Description of the task:
Each line of the data must be written out again verbatim; no image belongs in the copy.

Dataset section:
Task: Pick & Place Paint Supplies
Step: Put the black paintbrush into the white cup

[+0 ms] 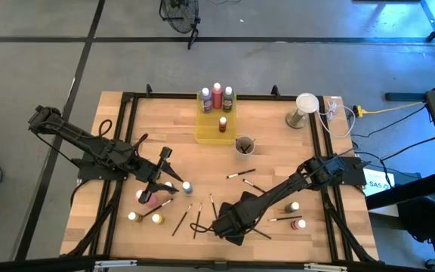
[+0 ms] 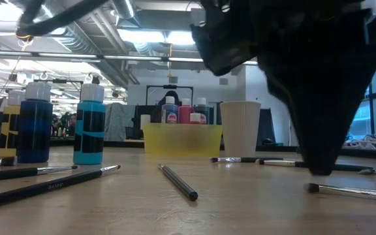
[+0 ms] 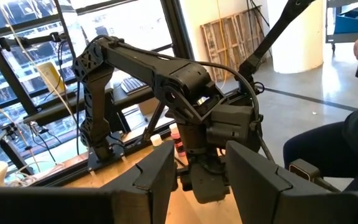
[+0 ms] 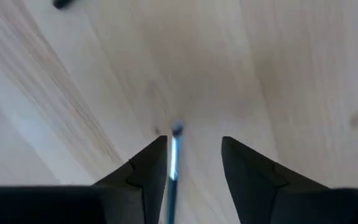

Result below:
Task: Pick & Place Paint Supplies
Step: Put the black paintbrush into the white cup

[+0 ms] 
[+0 ms] 
[+0 ms] 
[+0 ms] 

This concludes the answer.